A summary, referring to the entire filed, is reported in Figure 12. The figure shows the mean percentage energy yield (with respect to the target) evaluated by considering the whole solar field; the standard deviation is also reported (results referring to inverter #4 are shown for comparison). The analysis of the figure confirms that degradation is mainly a spotted phenomenon. Indeed, the standard deviation increases with time as a result of largely spread individual performance.

3.3. How to Set the Alarm Threshold

From the above discussion it comes that the threshold set for the alarms affects the number of generated alarms.

At first glance the minimum applicable value of the threshold should be adopted so as to achieve the maximum fault detection sensitivity. Such a minimum value depends on the accuracy of instrumentation needed to perform electrical measurements (voltage and current sensing). However, two drawbacks occur when the threshold is too low. First, the lower the threshold, the higher the possible occurrence of false positive alarms, specifically if the value of the threshold is close to the measurement error. Second, a low threshold might identify some events associated with negligible energy losses as significant, where the concept of negligible should be related to the economic value of the losses and the expected cost for fixing the fault. Therefore the threshold should be set by trying to fulfill two constraints: it should be sufficiently higher than the measurements errors (about 1% for the systems under investigation) and its value should select only energetically significant losses.

The value of 5% adopted in the above discussed experiments takes into account both the minimum amount of energy loss justifying a maintenance activity and the accuracy provided by the monitoring system.

The effect of a different choice is shown in Figure 13, where the number of alarms is shown as function of the threshold for both aforementioned horizontal and vertical analyses. As expected, the algorithm identifies about one fault per string if the threshold is 1%. while the number of alarms falls down as the threshold value increases.

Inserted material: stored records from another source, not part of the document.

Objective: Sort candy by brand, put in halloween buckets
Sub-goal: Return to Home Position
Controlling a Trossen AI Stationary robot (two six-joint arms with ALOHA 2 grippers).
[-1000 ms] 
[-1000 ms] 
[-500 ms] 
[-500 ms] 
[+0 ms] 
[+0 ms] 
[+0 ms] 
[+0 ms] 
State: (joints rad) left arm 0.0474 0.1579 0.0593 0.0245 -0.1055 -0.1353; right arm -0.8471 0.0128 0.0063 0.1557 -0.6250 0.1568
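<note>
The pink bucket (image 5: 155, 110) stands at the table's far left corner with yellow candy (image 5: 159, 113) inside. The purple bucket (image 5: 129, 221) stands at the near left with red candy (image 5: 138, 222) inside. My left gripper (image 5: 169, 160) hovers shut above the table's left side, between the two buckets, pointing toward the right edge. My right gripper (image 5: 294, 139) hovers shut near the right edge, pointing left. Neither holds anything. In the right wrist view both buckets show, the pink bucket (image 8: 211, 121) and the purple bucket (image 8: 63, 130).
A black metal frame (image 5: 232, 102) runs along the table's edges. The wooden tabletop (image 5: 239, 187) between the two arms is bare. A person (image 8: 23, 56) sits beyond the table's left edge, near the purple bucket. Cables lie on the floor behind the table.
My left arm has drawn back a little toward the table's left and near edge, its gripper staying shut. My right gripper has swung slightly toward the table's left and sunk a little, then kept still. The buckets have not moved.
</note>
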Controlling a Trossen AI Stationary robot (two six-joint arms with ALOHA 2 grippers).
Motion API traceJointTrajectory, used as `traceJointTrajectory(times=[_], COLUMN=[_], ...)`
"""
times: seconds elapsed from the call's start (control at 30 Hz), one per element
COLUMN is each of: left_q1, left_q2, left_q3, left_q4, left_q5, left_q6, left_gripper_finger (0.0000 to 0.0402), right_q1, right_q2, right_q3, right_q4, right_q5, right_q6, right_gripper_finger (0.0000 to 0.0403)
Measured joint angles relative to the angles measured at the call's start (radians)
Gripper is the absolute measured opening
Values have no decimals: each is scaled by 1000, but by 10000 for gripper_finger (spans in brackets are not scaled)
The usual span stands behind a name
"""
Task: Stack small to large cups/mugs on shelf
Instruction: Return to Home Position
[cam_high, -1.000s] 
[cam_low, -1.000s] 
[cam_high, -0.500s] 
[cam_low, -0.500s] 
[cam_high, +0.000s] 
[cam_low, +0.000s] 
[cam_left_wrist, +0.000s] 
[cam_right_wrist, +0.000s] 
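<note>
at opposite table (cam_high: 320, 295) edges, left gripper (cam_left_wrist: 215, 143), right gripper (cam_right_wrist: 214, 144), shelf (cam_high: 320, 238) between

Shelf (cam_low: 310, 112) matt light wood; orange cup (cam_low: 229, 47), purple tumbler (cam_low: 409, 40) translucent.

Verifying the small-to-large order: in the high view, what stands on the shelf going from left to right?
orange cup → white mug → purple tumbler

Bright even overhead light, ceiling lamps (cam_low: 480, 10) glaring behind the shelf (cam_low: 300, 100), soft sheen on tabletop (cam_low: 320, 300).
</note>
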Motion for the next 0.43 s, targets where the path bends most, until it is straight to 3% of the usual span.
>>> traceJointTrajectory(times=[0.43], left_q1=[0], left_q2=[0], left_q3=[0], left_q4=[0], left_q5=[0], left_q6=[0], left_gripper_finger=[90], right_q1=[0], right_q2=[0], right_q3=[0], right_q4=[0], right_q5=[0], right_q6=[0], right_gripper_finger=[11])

It is interesting to note from Figure 13(b) (referring to the vertical analysis performed on the 420 kWp field) that the number of alarms increases with time. This fact means that some strings deteriorate faster than others, with an acceleration from 2014 to 2015 as already observed with reference to Figure 10.

4. Conclusions

In this paper, a method for analyzing the data provided by PV field monitoring systems, working at the single string level, was presented. The method takes advantage of a site dependent target definition for the power that each PV string could produce. The target inherently accounts for weather conditions and makes it possible to quantify the energy losses attributable to each underperforming PV string. As case study, the data provided by the monitoring systems of two medium size solar fields were analyzed. Analysis was conducted among the strings, during a given year (horizontal analysis) and over time for a given string (vertical analysis). The horizontal analysis showed up to 50% of energy losses of some strings with respect to the reference and cumulate losses of about 10 MWh in a year, 5 MWh being attributable to only 10 strings. The vertical analysis allowed individuating some strings exhibiting huge performance deterioration from an year to another, not justifiable with normal ageing. It was interesting to note that those strings experiencing such strong lowering of performance were already selected as underperforming strings after the first period of operation, thus suggesting that an early warning, followed by effective maintenance, could have produced significant revenues.

Competing Interests

The authors declare that they have no competing interests.